Where do you think? In bed, of course.

Of course, of course. People don’t go to bed in broad daylight. Käthe took her pilot’s cap off and stalked through the smoking room, opened the door to the corridor and called to the rooms off it: Käthe’s back, everyone rise and shine!

But no one rose; no one appeared at all.

Ella had seldom seen Käthe so annoyed with her favourite child. Didn’t he always do everything right, didn’t he say the cleverest things, wasn’t he the most handsome boy in the world?

From a distance, Ella heard Käthe finally walking down the corridor. She stayed in Thomas’s room for quite a long time. When she reappeared she had changed. Her annoyance had given way to deep concern.

If we don’t find someone who can cure this thing he could die, Ella, do you realise that?

For a moment Ella hesitated; then she nodded. I heard of a woman in Erkner. Ella quietly tried explaining her idea. They say she can work magic — with her hands and with spells.

A witch? Käthe laughed heartily and put her blue working jacket on. First you can give me a hand getting the statue out of the car.

Ella looked enquiringly at Käthe. Käthe turned and led the way downstairs and into the yard, where her Wartburg was standing with its tailgate open. A monster wrapped in cloths and a blanket, all tied up with coarse rope, lay on the folded-down rear seat of the estate car. A smell of wet dog came from the car. Presumably Agotto had had to lie beside the statue on the way.

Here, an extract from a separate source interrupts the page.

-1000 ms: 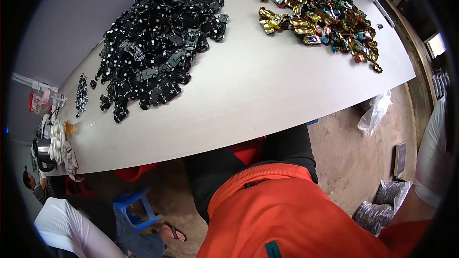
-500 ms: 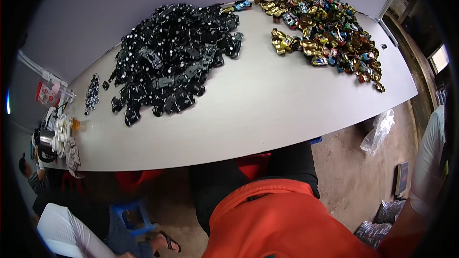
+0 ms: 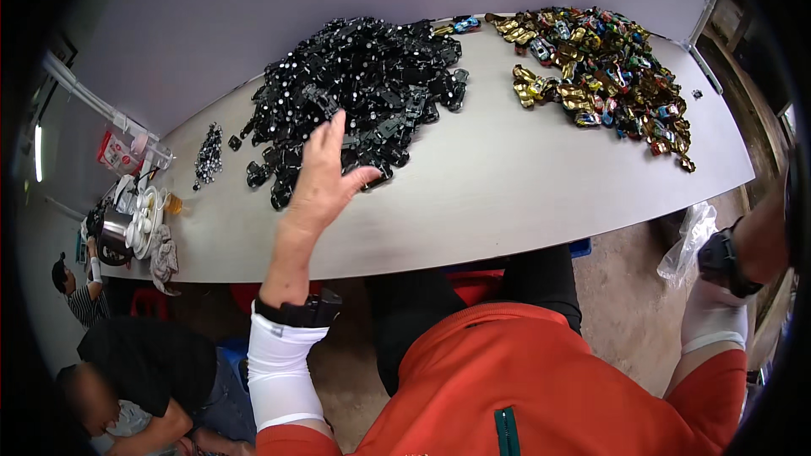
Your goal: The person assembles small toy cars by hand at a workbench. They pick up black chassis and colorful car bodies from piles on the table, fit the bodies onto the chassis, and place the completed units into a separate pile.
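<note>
My left hand (image 3: 323, 173) reaches over the near side of a big heap of black toy car parts (image 3: 363, 67). Its fingers point away from me with the thumb spread, and nothing is held in it. Whether it touches the heap I cannot tell. Only the base of my right hand (image 3: 762, 241) shows at the right rim, raised beside the table; its fingers are cut off from view. Shiny gold and many-coloured toy car bodies (image 3: 621, 76) are piled at the table's far right.
The pale table (image 3: 473, 177) runs along a wall. Small silvery pieces (image 3: 209, 156) lie left of the black heap. Beyond are cups on a tray (image 3: 145, 224), a cloth (image 3: 164, 257) and a metal kettle (image 3: 114, 236). A person in black (image 3: 152, 367) bends down at lower left.
My left arm has come up from the lower left, its hand now over the black heap. My right forearm is raised at the right rim. The view has shifted, and the person at left leans in.
</note>
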Demonstrator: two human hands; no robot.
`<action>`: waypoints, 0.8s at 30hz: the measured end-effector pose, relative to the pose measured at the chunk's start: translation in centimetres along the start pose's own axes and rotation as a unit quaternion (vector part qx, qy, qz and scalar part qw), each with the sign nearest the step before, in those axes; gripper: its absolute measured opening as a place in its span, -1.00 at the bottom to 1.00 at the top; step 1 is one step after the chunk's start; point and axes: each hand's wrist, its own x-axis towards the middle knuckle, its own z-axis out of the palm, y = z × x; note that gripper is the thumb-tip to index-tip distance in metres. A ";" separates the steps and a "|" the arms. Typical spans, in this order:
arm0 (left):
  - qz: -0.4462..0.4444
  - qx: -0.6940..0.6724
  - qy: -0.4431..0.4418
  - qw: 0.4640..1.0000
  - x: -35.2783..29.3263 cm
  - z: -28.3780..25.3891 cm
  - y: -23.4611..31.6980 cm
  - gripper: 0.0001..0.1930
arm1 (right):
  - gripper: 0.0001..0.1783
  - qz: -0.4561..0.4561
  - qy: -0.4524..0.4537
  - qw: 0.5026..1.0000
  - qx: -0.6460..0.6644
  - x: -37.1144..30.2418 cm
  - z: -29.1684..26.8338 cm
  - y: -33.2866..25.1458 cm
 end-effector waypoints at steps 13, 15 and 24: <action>-0.003 0.140 -0.014 0.990 0.5 9.5 -2.7 0.11 | -0.37 0.256 -0.316 0.894 -0.185 -1.8 21.5 27.1; 0.028 0.129 -0.017 0.991 0.7 10.2 -2.2 0.09 | -0.43 0.265 -0.311 0.885 -0.222 -0.7 24.0 29.5; 0.081 0.091 -0.004 0.993 0.0 9.6 -2.7 0.03 | -0.41 0.187 -0.415 0.838 -0.301 -1.6 24.5 27.4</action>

The plaster wasn’t even dry when I had to set out. But it was wonderful, the Brigade there had never seen anything like it. The director’s eyes popped out of his head. Along comes Käthe to show them what art is! Käthe spread her arms wide. Careful, take it by the plinth. No, wait, turn round. Käthe harassed Ella, making her go this way and that, she was to hold on more firmly, bend her knees sooner, more to the left, and be careful where she was treading when she walked backwards. It was the same as usual, as if Ella were helping her for the first time. Every order struck home. No sooner had Ella put the plinth carefully down on the wooden turntable, pulled away the blanket from under the stand and undone the packaging from below, to help Käthe get the statue erect, than Käthe said impatiently: Go a little way to the side, and pushed the statue towards Ella. Ella caught the package in both arms. Two heads came into sight, the bodies scarcely separated yet. A dancer with two heads. Maybe two dancers who were still merged together. Ella could already guess whose leg would belong to a man or a woman later, one of the woman’s legs was coming away from the bulk of the rock at the back, one of the man’s legs was wound round her. They shared a body, their heads were separate.

Do you like it? Käthe was watching Ella’s expression. This woman in Erkner — well, why not? Erkner, that’s some way to go. I have things to do here. You’d better take your bike and cycle there. We want the woman to cure Thomas.

Ella nodded. She rode her bicycle to Erkner to fetch the woman who could work magic.

The woman couldn’t come until the following day, because she worked on Saturday and had to fill the shelves after the shop closed. She was a sales assistant in a grocer’s shop in Erkner.